Facta Ficta

vitam impendere vero

Nietzsche thinking

[MA-104]

Légitime défense

Si l’on admet d’une façon générale la légitime défense pour morale, il faut admettre aussi presque toutes les manifestations de l’égoïsme dit immoral: on fait mal, on vole ou on tue pour se conserver ou pour se garantir, pour prévenir une infortune personnelle; on ment lorsque la ruse et les détours sont le vrai moyen de satisfaire à l’instinct de conservation. Nuire à dessein, quand il s’agit de notre existence ou de notre sécurité (conservation de notre bien-être) est admis comme moral; l’État lui-même nuit au même point de vue, quand il prononce une peine. Ce ne peut naturellement pas être dans l’action de nuire à son insu que réside l’immoralité: là, c’est le hasard qui règne. Y a-t-il donc une espèce d’action de nuire à dessein où il ne s’agisse pas de notre existence, de la conservation de notre bien-être? Y a-t-il une manière de nuire à dessein par méchanceté pure, par exemple dans la cruauté?
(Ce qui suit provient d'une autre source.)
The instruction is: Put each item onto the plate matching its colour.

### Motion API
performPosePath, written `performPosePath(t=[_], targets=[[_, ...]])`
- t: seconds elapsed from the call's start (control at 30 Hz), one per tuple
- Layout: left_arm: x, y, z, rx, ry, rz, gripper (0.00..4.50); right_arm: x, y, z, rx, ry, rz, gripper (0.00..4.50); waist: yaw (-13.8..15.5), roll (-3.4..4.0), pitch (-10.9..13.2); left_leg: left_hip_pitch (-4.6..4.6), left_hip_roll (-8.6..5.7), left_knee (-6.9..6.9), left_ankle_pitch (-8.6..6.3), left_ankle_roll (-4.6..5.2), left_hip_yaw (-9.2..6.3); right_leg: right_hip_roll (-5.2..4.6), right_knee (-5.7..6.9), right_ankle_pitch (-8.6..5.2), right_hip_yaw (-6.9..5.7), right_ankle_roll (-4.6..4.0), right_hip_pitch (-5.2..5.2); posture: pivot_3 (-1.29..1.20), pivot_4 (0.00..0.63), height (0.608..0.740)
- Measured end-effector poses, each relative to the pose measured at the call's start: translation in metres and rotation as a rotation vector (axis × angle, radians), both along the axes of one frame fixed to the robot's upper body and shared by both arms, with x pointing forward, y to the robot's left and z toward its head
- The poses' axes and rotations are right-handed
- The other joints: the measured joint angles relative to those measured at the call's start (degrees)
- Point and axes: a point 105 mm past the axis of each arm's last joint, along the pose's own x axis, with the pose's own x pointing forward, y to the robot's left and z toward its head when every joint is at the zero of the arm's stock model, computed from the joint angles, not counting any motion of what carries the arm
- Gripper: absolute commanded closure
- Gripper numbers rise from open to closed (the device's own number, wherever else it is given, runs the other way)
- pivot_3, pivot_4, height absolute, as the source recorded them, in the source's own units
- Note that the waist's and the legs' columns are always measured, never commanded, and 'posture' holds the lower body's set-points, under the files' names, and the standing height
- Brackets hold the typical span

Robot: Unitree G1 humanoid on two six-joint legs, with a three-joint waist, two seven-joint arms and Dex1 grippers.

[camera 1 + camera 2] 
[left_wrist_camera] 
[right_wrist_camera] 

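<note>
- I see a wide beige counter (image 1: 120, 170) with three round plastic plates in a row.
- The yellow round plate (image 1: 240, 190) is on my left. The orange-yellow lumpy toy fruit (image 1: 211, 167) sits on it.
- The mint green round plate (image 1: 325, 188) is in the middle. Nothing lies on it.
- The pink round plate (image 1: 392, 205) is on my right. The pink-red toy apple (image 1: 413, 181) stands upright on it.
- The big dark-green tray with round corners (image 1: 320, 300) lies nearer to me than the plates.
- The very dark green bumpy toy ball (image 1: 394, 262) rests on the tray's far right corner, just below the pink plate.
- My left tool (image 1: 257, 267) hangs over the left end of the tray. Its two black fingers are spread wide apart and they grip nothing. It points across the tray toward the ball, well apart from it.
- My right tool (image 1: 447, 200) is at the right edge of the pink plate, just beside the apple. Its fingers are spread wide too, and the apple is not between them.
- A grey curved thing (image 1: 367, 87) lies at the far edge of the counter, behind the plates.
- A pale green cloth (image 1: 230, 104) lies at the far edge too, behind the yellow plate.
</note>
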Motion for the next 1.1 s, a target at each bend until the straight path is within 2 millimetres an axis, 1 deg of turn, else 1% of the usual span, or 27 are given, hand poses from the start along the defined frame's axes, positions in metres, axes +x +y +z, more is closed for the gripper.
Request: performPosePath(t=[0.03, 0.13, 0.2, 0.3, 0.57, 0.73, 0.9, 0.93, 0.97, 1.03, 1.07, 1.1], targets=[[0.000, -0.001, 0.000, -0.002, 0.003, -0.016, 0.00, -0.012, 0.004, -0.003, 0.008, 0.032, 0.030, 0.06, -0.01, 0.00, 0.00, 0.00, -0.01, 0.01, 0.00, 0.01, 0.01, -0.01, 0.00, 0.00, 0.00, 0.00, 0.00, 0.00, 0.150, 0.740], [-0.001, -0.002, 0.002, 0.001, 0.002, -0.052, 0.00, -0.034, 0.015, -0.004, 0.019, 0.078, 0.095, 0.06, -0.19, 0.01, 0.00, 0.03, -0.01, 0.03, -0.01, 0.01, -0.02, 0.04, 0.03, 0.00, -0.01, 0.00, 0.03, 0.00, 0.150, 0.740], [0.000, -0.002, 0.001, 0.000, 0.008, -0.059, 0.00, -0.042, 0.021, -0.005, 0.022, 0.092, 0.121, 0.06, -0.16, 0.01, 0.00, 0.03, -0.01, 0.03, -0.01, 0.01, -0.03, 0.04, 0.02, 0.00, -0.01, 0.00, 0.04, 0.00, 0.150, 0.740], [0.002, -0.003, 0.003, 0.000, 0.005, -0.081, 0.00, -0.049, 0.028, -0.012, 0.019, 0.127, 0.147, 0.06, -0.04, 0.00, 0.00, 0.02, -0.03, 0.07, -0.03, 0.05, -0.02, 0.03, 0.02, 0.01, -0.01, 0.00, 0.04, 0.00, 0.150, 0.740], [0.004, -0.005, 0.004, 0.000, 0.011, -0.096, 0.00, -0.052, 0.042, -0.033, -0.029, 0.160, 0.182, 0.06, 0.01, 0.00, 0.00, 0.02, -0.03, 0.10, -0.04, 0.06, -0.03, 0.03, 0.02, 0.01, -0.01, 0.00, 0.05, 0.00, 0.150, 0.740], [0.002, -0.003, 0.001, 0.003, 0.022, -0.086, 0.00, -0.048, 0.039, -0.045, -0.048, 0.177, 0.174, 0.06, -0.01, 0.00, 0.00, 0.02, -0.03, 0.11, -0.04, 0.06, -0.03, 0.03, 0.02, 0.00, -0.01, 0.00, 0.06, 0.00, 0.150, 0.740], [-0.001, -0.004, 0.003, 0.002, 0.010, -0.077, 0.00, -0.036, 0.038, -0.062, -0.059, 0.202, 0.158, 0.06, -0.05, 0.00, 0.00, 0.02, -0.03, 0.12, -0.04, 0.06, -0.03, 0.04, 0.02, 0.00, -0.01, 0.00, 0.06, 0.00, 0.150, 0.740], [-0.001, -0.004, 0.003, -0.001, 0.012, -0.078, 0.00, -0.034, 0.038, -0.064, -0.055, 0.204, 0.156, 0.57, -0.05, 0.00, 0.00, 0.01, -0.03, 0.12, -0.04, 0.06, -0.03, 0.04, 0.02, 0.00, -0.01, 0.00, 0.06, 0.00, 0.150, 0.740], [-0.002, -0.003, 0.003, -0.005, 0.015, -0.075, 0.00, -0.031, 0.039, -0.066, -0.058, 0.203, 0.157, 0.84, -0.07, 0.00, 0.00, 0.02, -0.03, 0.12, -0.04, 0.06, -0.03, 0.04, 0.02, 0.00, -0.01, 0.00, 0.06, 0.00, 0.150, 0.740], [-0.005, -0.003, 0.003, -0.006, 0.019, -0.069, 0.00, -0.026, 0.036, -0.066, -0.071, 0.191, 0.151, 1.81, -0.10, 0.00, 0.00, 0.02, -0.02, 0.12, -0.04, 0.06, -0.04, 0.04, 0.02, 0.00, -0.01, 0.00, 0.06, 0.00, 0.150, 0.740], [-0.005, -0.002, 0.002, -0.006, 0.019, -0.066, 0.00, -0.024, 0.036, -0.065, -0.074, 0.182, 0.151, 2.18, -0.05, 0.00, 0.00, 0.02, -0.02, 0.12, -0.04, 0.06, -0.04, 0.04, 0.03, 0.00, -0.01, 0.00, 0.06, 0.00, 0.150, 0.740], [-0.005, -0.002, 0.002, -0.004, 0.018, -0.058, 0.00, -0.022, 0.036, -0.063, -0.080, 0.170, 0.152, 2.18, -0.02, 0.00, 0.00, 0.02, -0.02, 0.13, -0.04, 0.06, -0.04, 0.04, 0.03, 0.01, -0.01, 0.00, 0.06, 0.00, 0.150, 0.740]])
Si l’on ne sait pas le mal que fait son acte, ce n’est pas un acte de méchanceté; ainsi l’enfant à l’égard de l’animal n’est pas pervers, n’est pas méchant: il l’éprouve et le détruit comme son joujou. Mais sait-on jamais pleinement le mal qu’un acte fait à autrui? La limite où s’étend l’action de notre système nerveux est celle où nous nous garons de la douleur: si elle s’étendait plus loin, jusque dans nos semblables, nous ne ferions de mal à personne (sauf dans les cas où nous nous en faisons à nous-mêmes, où par exemple nous nous taillons pour notre guérison, nous nous fatiguons et faisons des efforts pour notre santé). Nous concluons par analogie que quelque chose fait mal à quelqu’un et, par le souvenir et la force de l’imagination, nous pouvons en souffrir nous-mêmes. Mais quelle différence il reste toujours entre le mal de dents et le mal (pitié) qu’excite la vue du mal de dents ! Ainsi: lorsqu’on nuit soi-disant par méchanceté, le degré de la douleur causée nous est dans tous les cas inconnu; or dans la mesure où il y a plaisir à l’acte (sentiment de sa propre puissance, de sa propre forte excitation), l’acte se fait pour conserver le bien-être de l’individu et tombe ainsi sous le même point de vue que la légitime défense, le mensonge légitime. Sans plaisir, point de vie; le combat pour le plaisir est le combat pour la vie. De savoir si l’individu livre ce combat de sorte que les hommes l’appellent bon ou de sorte qu’ils l’appellent mauvais, c’est une question que décident le niveau et la nature de son intelligence.